The arrival of British in Kerala can be traced back to the year 1615, when a group under the leadership of Captain William Keeling arrived at Kozhikode, using three ships. It was in these ships that Sir Thomas Roe went to visit Jahangir, the fourth Mughal emperor, as British envoy. The British concluded a treaty of trade under which, among others, the English were to assist Calicut in expelling the Portuguese from Cochin and Cranganore, a term that the British never fulfilled. In 1664, Zamorin gave the English permission to build a factory in Calicut but did not extend any other favours as he was by now growing suspicious of all European traders. The English maintained neutrality in the conflict between Mysore and the Kerala powers in 1766 and was an important factor which facilitated early success to Hyder Ali. However, tensions between the English and Mysore arose soon. The English army under Major Abington helped Ravi Varma of Padinjare Kovilakam in the recapture of Calicut in 1782 from Mysore. The East India Company however did not stand by Lord Cornwallis' promise to the exiled rulers that they will be restored after the expulsion of Tipu. By 1792, the whole of Malabar including Calicut came under the British dominion. Ravi Varma now turned against the company but was soon captured in 1793. The rebellion continued even after the capture of Ravi Varma till 1797. Under British Raj, it acted as the headquarters of Malabar District, one of the two districts in the western coast of erstwhile Madras Presidency. During the British rule, Malabar's chief importance lay in producing pepper. Kozhikode municipality was formed on 1 November 1866 according to the Madras Act 10 of 1865 (Amendment of the Improvements in Towns act 1850) of the British Indian Empire, making it the first modern municipality in the state.

==National movement==
The city also witnessed several movements as part of the struggle for Indian independence from the British. A conference of the Congress was held at Calicut in 1904 with C. Vijayaraghavachariar in the chair. A branch of the All India Home Rule League founded by Ms. Annie Besant started functioning in the city. In 1916, Sri K.P.Kesava Menon staged a walk out of the Town Hall when he was denied permission by the Collector Mr Innes to address the meeting in Malayalam. The period saw a rise in political journalism as well. The Mathrubhumi in March 1923 and Al Amin in October 1924 were started by Sri K.P.Kesava Menon and Muhammad Abdur Rahiman respectively to foster the spirit of Nationalism. On 12 May 1930, Satyagrahi's assembled at Calicut beach under the leadership of Muhammad Abdur Rahiman to break the 'Salt laws' were attacked by the police injuring more than 30 people. K.P.Krishna Pillai and R.V.Sharma defended the National flag from forcible seizure by the police on this occasion. During the Second Civil Disobedience Movement (1932), all four hundred delegates who attended the All Kerala Political Conference in September 1932 were arrested. The incident wherein Mrs L.S.Prabhu (of Thalassery), who courted arrest during the conference, was ordered to surrender all her gold ornaments including the tali or mangalsutra received nationwide condemnation. Calicut was also a major centre for the rising Communist Party of Malabar (1939) and the Quit India Movement (1942). Kerala chapter of the Communist Party was formed in a secret meeting held at Kallai Road in the year 1937.
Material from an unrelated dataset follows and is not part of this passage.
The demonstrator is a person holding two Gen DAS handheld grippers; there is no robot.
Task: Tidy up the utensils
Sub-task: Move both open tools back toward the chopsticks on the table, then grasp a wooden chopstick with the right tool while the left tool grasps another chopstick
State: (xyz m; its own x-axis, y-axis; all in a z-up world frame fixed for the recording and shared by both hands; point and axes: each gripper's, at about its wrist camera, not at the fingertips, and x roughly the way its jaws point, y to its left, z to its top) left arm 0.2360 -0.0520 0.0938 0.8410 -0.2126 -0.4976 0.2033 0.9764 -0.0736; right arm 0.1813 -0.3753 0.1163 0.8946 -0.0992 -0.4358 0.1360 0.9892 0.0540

After Indian Independence in 1947, Madras Presidency was renamed the Madras State. In 1956 when the Indian states were reorganised along linguistic lines, Malabar District was combined with the state of Travancore-Cochin to form the new state of Kerala on 1 November 1956. Malabar District was later split into the districts of Kannur, Kozhikode, and Palakkad on 1 January 1957. Kozhikode was upgraded as a Municipal Corporation in 1962, making it the second-oldest Municipal Corporation in the state.